» **Problem**
Reproduce the lines below exactly. Skip images.

● ● ● ● ●

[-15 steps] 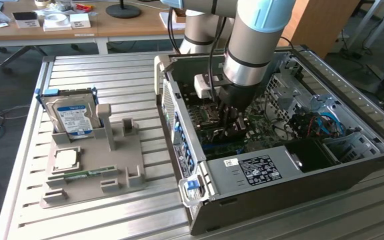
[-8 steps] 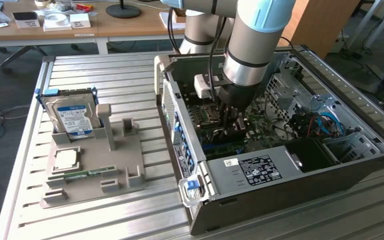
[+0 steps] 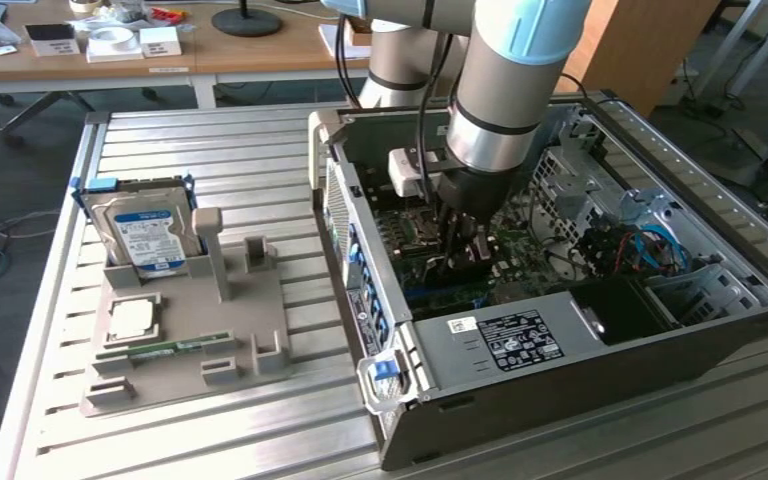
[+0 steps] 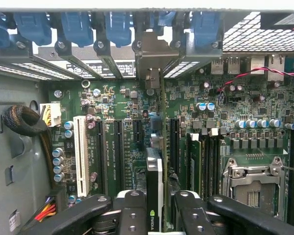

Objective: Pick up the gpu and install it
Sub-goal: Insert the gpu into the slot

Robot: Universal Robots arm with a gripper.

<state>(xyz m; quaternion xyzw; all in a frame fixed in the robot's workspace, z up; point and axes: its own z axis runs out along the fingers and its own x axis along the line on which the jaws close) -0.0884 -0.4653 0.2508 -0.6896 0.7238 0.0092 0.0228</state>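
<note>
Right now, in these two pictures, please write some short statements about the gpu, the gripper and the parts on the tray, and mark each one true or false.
1. The gripper is inside the open computer case, above the motherboard. True.
2. The gpu lies on the grey tray outside the case. False: it stands on edge between the gripper's fingers, over the motherboard's slots.
3. The blue-labelled hard drive stands upright in the tray. True.
4. The computer case is closed with a side panel. False: its side is open and the inside is visible.
5. A small green memory stick lies on the tray. True.
</note>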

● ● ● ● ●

» **Exercise solution**
[-15 steps] 
[-8 steps] 
[+0 steps] 
[+0 steps] 

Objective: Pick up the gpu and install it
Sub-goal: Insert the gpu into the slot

Robot: Universal Robots arm with a gripper.

<state>(xyz m; quaternion xyzw; all in a frame fixed in the robot's workspace, z up; point and axes: its own z axis runs out along the fingers and its own x axis along the line on which the jaws close) -0.0884 -0.4653 0.2508 -0.6896 0.7238 0.0092 0.0228</state>
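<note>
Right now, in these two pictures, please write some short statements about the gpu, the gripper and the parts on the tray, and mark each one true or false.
1. The gripper is inside the open computer case, above the motherboard. True.
2. The gpu lies on the grey tray outside the case. False: it stands on edge between the gripper's fingers, over the motherboard's slots.
3. The blue-labelled hard drive stands upright in the tray. True.
4. The computer case is closed with a side panel. False: its side is open and the inside is visible.
5. A small green memory stick lies on the tray. True.
</note>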

Nothing further is needed to complete this exercise.